Set down, please, exactly the lines below that run from the line with "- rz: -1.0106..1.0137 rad" to the line with "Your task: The", both lines included.

Data items:
_____

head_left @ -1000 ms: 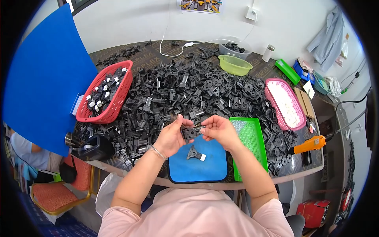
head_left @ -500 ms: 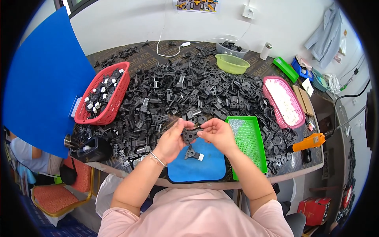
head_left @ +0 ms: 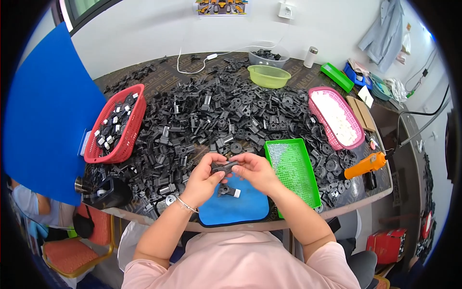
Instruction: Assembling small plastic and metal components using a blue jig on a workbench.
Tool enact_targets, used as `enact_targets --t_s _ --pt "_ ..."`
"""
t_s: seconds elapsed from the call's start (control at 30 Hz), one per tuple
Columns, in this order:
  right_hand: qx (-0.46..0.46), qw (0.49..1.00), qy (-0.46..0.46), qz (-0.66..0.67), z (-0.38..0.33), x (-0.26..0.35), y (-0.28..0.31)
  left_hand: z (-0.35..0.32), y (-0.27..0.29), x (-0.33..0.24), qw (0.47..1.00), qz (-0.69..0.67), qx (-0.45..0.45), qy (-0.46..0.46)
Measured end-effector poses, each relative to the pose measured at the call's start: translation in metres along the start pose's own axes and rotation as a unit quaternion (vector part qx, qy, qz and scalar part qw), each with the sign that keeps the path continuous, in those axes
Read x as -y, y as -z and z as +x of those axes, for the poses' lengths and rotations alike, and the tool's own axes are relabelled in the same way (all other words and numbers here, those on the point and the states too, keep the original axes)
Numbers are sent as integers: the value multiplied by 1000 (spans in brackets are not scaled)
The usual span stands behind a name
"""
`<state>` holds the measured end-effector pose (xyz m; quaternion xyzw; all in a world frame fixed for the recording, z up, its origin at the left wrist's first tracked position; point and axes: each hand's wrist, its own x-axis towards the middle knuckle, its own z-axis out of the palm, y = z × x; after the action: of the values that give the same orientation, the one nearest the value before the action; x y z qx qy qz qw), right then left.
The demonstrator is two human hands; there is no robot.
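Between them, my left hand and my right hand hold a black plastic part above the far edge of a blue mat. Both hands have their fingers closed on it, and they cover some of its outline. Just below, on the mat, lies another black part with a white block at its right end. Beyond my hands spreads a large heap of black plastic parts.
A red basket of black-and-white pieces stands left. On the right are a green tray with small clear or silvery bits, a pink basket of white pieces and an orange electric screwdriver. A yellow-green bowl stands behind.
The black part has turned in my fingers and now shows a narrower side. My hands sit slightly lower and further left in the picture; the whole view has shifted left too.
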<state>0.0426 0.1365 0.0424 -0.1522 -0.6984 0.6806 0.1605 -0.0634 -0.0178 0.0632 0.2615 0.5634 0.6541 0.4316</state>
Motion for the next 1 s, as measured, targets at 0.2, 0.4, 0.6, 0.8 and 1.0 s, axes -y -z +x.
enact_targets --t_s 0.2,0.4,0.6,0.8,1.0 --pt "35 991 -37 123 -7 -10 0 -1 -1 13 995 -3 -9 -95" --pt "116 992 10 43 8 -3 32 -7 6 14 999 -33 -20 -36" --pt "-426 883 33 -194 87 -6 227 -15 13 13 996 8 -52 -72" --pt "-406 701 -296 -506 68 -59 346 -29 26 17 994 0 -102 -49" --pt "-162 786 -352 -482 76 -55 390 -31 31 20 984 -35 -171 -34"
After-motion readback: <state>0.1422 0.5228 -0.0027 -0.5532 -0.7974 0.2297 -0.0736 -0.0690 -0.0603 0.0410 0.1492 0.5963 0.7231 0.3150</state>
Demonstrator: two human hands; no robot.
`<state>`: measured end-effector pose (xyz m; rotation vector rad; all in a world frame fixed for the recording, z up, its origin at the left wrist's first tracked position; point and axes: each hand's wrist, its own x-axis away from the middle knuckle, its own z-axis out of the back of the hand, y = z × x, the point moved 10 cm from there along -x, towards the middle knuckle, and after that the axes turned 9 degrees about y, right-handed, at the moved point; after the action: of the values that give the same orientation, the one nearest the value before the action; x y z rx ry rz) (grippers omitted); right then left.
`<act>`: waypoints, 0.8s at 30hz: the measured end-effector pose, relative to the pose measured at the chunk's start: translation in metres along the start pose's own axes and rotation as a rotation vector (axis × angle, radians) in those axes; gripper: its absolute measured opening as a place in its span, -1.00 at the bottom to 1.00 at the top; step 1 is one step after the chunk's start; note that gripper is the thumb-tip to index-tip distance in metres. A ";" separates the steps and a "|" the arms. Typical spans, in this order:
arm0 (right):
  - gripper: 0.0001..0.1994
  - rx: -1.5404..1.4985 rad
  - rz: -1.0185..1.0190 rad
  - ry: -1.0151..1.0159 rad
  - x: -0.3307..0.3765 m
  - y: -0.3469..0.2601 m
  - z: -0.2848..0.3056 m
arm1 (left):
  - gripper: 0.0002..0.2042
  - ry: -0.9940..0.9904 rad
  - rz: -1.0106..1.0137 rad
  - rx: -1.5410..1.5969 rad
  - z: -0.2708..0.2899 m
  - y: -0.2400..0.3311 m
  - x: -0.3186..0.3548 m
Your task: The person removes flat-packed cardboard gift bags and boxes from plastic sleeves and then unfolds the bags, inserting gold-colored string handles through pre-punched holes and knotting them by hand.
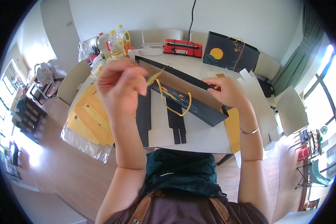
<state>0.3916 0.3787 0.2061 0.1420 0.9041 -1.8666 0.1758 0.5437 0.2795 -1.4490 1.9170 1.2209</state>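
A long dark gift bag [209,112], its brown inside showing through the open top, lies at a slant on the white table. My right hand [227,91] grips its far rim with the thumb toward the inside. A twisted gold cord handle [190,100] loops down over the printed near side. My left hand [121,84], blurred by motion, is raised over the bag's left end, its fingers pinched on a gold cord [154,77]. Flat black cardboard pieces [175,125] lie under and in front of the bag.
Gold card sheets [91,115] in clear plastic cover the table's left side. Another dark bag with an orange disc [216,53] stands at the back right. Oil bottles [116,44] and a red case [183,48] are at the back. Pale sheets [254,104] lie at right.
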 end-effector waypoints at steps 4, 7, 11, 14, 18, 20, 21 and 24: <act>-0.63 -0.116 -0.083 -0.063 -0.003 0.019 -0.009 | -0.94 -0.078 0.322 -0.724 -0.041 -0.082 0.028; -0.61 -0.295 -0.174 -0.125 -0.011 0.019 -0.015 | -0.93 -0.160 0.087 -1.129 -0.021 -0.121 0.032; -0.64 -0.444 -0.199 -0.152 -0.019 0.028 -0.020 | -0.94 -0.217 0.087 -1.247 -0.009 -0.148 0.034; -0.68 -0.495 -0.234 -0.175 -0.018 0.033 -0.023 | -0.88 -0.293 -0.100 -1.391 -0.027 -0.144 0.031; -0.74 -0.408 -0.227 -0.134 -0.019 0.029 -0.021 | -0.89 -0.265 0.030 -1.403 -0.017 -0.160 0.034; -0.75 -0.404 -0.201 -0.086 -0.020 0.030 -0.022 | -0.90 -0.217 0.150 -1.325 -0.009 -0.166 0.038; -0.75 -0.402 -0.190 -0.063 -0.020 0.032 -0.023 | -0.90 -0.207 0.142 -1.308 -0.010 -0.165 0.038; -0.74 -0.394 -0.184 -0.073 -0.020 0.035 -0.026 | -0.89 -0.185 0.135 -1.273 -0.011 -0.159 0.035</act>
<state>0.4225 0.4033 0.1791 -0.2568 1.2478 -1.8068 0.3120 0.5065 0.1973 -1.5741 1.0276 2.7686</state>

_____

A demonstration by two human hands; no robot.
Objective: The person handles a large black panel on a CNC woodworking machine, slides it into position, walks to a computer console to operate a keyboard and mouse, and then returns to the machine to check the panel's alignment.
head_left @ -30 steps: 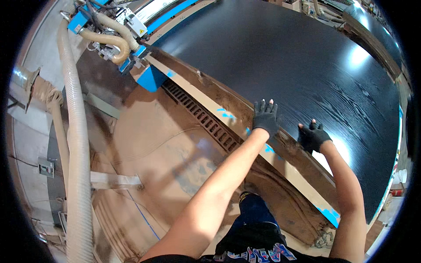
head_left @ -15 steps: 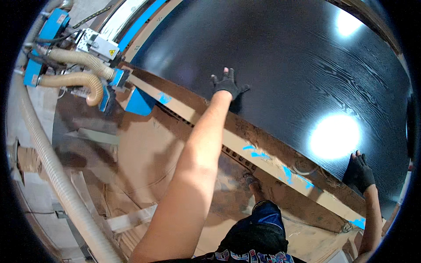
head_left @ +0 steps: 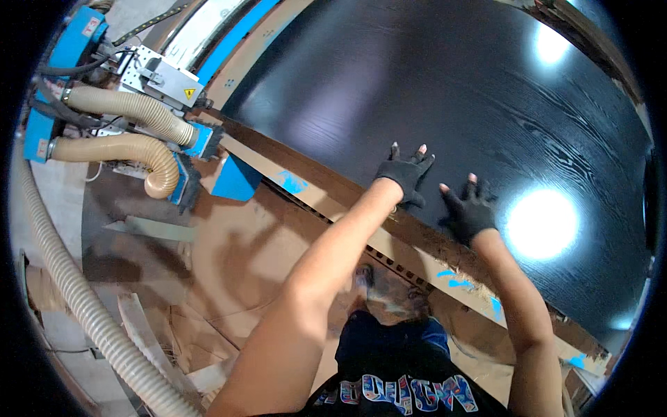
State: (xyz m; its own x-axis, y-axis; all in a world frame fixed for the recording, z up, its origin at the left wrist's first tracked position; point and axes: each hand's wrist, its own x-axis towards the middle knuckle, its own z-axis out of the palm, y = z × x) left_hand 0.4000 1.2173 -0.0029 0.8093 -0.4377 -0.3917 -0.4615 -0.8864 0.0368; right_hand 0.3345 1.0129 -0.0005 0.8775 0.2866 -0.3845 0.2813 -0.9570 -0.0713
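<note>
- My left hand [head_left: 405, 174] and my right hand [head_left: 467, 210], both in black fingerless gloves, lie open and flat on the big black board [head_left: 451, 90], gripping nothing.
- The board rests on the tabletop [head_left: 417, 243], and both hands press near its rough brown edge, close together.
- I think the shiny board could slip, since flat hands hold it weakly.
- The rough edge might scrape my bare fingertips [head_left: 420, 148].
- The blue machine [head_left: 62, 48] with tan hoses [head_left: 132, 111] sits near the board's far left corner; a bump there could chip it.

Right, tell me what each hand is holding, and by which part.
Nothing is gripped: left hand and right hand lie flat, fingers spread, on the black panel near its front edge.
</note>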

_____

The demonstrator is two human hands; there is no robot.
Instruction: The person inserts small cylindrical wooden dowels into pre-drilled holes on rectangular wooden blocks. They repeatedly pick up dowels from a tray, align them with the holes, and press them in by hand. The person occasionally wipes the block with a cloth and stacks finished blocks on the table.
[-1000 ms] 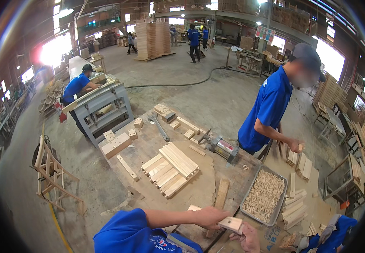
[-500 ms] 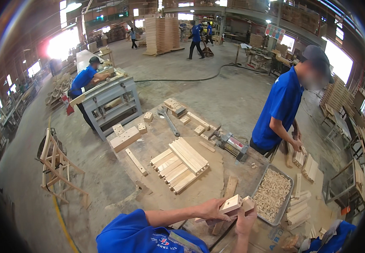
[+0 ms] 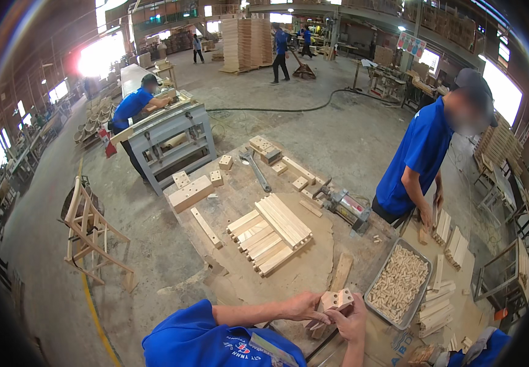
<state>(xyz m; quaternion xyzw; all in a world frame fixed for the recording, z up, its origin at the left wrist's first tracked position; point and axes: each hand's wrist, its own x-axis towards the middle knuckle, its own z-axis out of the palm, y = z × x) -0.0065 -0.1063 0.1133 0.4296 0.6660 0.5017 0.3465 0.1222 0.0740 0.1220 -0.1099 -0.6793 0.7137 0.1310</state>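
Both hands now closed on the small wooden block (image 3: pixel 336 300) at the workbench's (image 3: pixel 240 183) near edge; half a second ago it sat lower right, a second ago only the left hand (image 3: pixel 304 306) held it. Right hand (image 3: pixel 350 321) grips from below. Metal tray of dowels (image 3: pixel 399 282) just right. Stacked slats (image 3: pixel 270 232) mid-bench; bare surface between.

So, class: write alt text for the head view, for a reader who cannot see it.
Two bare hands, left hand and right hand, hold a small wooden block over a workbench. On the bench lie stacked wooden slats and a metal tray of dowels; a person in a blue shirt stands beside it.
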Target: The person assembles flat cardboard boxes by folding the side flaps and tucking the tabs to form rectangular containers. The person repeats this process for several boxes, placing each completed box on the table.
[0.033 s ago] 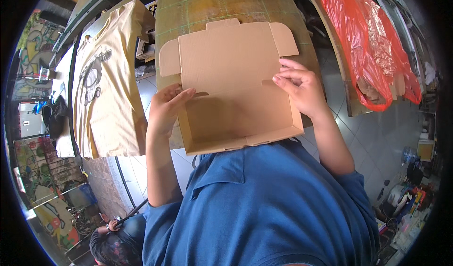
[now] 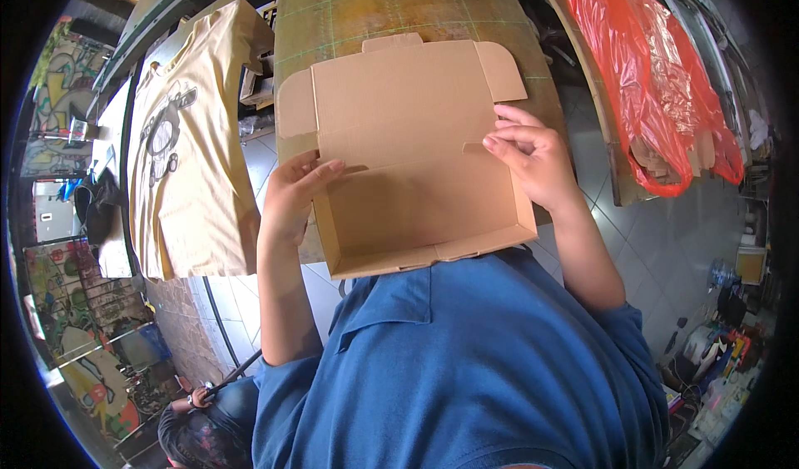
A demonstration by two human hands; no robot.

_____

**THE COMPLETED TASK:**
  - rz: -1.0106..1.0137 rad
  - rx: -1.5410..1.5969 rad
  - z: -0.2708..0.2899 m
  - y: -0.2400..0.3311 m
  - x: -0.3186..0.3548 m
Your task: The person removes flat-packed cardboard gift bags and boxes from plastic sleeves and then unfolds the bags, inserting gold-colored string handles through pre-punched holes and knotting them by hand.

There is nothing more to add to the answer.